Separately, ECB President Mario Draghi, who did not attend Davos this year, urged governments to redouble efforts to create a "genuine" economic union. In an advance text of a contribution for the WirtschaftsWoche magazine, Draghi also said reforms were needed to raise competition, cut bureaucracy and improve labour market flexibility.

Other central bankers in Davos praised the ECB's bold action, which comes after similar measures in the United States, Britain and Japan, designed to revive the economy and avert deflation.

Bank of England governor Mark Carney said there was a greater danger of reckless risk-taking in the financial industry when interest rates were at rock bottom, but regulators were now more aware of the problem and poised to respond.

With doubts abounding as to whether Western economies face long-term stagnation and prolonged ultra-low inflation, Carney sought to reassure British consumers and savers that the BOE had the means and the will to get inflation, currently at just 0.5%, back up to 2% within a two-year horizon.

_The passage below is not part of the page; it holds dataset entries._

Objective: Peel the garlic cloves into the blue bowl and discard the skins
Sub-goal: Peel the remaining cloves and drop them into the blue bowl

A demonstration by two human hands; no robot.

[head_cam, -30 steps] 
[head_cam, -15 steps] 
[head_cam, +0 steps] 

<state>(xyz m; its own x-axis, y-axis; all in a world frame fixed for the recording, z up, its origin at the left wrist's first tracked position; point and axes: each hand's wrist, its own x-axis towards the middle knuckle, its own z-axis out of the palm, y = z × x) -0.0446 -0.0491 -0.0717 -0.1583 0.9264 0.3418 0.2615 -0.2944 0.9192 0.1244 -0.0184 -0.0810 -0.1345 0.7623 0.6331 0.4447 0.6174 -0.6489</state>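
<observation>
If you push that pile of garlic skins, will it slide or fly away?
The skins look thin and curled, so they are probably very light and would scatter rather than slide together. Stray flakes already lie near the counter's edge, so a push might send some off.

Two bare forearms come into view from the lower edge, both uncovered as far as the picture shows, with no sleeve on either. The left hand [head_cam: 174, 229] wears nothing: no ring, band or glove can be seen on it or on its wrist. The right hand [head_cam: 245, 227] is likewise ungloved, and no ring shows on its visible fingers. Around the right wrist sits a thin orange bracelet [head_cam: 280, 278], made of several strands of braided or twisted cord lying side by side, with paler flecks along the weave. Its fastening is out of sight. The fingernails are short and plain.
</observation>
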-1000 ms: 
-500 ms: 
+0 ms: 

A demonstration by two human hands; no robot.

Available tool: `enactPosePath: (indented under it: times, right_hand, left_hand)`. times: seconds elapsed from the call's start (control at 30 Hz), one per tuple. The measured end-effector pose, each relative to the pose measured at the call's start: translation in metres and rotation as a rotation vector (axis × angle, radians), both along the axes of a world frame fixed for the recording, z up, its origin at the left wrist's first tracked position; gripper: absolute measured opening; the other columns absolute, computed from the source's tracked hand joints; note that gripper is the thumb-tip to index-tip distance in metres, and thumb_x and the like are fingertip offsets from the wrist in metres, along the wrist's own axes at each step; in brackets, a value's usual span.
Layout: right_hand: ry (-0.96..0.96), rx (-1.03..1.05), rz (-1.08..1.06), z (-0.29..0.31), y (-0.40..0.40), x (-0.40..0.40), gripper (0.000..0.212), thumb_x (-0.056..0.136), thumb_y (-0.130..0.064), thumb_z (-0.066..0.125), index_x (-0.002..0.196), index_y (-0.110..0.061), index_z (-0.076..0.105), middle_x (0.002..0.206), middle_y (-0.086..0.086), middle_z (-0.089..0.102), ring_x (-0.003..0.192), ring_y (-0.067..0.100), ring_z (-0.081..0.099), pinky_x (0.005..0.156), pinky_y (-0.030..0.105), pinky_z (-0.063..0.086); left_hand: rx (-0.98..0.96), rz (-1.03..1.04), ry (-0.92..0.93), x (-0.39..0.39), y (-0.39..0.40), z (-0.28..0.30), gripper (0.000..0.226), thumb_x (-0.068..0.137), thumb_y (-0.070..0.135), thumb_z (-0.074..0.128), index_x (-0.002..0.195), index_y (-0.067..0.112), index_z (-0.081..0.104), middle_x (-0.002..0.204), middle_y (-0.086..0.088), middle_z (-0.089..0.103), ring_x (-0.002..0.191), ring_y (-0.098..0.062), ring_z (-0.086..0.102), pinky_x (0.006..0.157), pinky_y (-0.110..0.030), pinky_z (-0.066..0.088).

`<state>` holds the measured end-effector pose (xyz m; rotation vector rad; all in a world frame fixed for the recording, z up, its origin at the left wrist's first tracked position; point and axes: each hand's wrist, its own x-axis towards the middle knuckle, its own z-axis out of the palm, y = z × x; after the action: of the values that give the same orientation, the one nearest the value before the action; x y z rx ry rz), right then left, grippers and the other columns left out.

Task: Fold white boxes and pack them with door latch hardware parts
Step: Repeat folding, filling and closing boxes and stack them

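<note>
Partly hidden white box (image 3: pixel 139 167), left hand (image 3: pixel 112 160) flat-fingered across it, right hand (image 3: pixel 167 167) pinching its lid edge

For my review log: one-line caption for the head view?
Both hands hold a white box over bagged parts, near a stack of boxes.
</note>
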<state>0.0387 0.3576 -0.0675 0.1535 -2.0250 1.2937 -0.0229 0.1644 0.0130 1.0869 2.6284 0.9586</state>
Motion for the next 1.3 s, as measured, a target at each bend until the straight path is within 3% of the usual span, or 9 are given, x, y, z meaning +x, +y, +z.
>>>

Bank of Japan governor Haruhiko Kuroda described the ECB move as "significant" and predicted it would greatly improve the world economic outlook because the euro zone was the biggest economic area on the globe, oustripping the United States. Kuroda voiced optimism about the developed economies, saying he expected Japan to have 2% growth in the 2015 fiscal year and the United States was the fastest growing region of the
industrialised world.

However Larry Fink, chief executive of BlackRock, the world's largest money manager, noted that the mood in Davos this year was more pessimistic than in 2014, when the euro zone seemed on track to recover from its deep financial and economic crisis. Since then, a range of geopolitical risks have surfaced and growth in Europe has stalled.